Would you set down the whole listing again exactly as it appears?

== Recorded data

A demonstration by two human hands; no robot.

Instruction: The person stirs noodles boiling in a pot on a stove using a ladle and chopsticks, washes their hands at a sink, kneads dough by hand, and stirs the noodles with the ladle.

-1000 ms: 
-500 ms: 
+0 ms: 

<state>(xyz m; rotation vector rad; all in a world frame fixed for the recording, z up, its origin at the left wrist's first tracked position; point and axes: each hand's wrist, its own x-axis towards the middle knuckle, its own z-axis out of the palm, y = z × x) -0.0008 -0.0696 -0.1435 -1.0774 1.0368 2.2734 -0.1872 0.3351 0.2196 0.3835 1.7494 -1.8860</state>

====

_Task output_
A demonstration by two human hands; no robot.

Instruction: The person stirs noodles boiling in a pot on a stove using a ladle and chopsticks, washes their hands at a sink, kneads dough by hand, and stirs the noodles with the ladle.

-1000 ms: 
-500 ms: 
+0 ms: 

<state>(xyz m; rotation vector rad; all in a world frame fixed for the recording, z up, its origin at the left wrist's first tracked position; point and axes: each hand's wrist, its own x-axis towards the middle knuckle, its own z-axis out of the palm, y = z × x) -0.0008 -0.0696 -0.1435 -1.0774 1.0368 2.2734 -0.1872 0.3351 0.2196 0.3835 1.7494 -1.8860</state>

This exercise requires no additional answer.